### WHAT TO WORK ON
Give the number of lines in the material below that contain the word "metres", and nothing else.
*** INFORMATION SHOWN ***
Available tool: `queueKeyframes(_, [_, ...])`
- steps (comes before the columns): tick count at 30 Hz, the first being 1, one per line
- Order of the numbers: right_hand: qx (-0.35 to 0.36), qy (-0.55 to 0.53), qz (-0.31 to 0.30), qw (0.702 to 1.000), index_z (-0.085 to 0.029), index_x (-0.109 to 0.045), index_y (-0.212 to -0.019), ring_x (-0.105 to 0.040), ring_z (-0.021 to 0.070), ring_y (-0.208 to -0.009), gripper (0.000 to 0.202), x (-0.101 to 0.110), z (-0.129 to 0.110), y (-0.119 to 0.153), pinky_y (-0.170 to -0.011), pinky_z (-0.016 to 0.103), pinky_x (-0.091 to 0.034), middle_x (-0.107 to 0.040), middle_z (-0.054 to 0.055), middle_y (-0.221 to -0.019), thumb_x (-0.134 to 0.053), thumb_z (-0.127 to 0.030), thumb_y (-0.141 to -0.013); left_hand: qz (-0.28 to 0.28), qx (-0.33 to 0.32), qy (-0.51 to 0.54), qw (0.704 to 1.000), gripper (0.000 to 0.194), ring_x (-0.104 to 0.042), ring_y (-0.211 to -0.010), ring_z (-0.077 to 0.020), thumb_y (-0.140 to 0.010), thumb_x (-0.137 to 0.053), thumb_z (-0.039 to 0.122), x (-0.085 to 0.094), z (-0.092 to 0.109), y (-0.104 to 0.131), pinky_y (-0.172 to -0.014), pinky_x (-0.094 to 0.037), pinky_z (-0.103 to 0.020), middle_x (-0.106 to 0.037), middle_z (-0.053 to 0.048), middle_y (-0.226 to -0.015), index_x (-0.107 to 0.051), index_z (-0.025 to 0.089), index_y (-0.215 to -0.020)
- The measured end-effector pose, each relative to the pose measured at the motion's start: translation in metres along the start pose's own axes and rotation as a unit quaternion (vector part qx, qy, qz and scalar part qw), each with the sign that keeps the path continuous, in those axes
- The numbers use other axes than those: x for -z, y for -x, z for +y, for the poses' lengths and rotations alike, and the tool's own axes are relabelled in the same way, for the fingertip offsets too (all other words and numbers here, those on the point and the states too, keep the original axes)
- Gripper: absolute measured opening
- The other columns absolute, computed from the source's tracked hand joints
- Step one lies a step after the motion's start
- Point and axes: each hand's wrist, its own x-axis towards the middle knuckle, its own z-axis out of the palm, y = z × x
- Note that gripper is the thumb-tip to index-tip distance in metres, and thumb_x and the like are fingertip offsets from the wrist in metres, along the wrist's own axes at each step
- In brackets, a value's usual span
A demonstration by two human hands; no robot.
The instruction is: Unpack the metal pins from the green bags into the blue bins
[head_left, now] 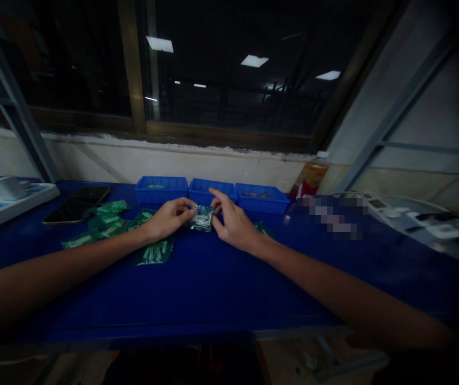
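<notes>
A small clear plastic bag [201,219] with pale slender pieces inside is held up over the blue table. My left hand [169,218] pinches its left edge between thumb and fingers. At the bag's right edge is my right hand [233,222], its fingers apart and the thumb close to the plastic; whether it touches cannot be made out. Under and beside my left forearm lie several green-tinted bags [109,219] of similar pieces. One such bag [155,253] rests just below my left wrist. Another green bag [264,230] is partly hidden behind my right hand.
Three blue bins stand along the back: a left bin [161,195], a middle bin [201,187] and a right bin [261,205], with small pieces inside. A phone [77,204] and a power strip [16,206] lie left. An orange packet [310,179] stands back right.
</notes>
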Motion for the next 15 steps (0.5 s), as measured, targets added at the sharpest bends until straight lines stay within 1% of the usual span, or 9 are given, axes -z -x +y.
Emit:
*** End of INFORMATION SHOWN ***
### FINISHED TASK
2